BEGIN PROVIDED MATERIAL
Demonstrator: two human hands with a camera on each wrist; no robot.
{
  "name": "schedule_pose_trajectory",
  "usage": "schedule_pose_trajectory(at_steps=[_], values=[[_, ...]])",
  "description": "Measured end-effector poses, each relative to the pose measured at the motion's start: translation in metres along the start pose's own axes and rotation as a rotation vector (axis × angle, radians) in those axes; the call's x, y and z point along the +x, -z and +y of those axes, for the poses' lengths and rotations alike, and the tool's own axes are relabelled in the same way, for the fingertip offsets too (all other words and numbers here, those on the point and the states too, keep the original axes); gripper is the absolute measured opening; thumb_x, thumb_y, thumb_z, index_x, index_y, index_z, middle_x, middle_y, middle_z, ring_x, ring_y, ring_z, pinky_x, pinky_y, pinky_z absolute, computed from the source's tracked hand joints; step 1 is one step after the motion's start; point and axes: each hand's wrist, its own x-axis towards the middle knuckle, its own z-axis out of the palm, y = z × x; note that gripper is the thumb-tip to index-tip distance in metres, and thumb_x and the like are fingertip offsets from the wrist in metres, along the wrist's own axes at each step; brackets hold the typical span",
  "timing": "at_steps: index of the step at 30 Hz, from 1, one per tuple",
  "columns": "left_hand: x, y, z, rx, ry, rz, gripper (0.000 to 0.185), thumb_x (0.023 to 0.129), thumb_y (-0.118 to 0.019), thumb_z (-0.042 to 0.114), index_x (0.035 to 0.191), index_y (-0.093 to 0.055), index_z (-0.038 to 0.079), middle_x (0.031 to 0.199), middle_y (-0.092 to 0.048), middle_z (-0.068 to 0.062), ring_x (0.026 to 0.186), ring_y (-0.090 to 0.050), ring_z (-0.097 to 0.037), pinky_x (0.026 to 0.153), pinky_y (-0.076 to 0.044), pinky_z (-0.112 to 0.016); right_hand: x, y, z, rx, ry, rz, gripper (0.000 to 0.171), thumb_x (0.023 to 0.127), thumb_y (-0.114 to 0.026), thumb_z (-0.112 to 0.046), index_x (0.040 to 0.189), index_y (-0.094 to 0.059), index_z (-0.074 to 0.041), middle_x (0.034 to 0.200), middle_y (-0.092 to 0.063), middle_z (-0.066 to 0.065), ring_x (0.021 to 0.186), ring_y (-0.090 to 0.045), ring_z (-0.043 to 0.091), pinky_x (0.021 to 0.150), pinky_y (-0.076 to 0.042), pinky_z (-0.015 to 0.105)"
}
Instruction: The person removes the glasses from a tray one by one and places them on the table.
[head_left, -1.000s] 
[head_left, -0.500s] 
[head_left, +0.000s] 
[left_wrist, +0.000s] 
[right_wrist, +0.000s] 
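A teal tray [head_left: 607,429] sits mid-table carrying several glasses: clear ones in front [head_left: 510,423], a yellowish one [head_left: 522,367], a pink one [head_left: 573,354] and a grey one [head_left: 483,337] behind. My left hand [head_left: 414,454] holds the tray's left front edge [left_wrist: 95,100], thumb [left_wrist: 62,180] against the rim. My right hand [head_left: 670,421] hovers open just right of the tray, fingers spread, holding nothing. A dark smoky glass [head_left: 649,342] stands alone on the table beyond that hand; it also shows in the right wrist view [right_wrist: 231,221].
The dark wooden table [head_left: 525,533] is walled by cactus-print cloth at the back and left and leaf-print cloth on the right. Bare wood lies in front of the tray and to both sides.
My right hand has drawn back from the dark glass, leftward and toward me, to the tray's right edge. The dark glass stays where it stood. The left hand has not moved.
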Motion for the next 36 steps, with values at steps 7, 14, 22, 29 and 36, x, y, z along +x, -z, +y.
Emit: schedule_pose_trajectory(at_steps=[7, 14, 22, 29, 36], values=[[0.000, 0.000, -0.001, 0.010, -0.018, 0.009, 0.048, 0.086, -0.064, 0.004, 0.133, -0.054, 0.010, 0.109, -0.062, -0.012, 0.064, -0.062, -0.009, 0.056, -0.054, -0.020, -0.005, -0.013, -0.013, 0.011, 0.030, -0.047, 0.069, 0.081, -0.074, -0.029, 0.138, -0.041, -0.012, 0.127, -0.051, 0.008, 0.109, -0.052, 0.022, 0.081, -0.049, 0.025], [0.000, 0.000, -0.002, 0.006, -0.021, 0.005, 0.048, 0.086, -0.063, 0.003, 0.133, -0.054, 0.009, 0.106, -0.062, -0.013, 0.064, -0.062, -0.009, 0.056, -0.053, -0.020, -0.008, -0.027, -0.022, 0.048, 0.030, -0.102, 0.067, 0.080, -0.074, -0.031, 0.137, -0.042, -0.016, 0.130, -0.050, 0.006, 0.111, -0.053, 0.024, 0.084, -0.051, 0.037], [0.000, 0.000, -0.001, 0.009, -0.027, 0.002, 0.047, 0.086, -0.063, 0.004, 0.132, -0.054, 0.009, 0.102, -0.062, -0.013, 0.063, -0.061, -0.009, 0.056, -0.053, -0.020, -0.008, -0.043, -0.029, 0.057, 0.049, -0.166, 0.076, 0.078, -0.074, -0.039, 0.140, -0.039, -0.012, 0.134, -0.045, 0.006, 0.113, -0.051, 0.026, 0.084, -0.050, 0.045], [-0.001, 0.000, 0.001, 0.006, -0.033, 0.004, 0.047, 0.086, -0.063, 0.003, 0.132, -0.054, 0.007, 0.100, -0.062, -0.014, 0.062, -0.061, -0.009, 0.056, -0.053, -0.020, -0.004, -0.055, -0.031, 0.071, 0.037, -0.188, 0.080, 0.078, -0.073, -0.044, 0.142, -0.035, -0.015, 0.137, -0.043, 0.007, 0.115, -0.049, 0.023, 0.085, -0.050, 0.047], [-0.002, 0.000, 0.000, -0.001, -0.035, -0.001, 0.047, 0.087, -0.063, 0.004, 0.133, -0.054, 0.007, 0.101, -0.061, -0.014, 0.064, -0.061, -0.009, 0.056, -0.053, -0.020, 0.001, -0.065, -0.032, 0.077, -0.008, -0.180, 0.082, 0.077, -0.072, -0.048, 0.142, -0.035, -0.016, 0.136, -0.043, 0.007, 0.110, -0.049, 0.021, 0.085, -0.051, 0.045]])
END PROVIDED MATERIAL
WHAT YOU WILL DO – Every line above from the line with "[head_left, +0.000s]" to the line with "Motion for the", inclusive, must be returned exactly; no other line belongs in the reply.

TASK SOLUTION –
[head_left, +0.000s] 
[left_wrist, +0.000s] 
[right_wrist, +0.000s] 
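A teal tray [head_left: 607,429] sits mid-table carrying several glasses: clear ones in front [head_left: 510,423], a yellowish one [head_left: 522,367], a pink one [head_left: 573,354] and a grey one [head_left: 483,337] behind. My left hand [head_left: 414,454] holds the tray's left front edge [left_wrist: 95,100], thumb [left_wrist: 62,180] against the rim. My right hand [head_left: 670,421] hovers open just right of the tray, fingers spread, holding nothing. A dark smoky glass [head_left: 649,342] stands alone on the table beyond that hand; it also shows in the right wrist view [right_wrist: 231,221].
The dark wooden table [head_left: 525,533] is walled by cactus-print cloth at the back and left and leaf-print cloth on the right. Bare wood lies in front of the tray and to both sides.
My right hand has drawn back from the dark glass, leftward and toward me, to the tray's right edge. The dark glass stays where it stood. The left hand has not moved.
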Motion for the next 36 steps, with values at steps 7, 14, 22, 29 and 36, x, y, z along +x, -z, +y.

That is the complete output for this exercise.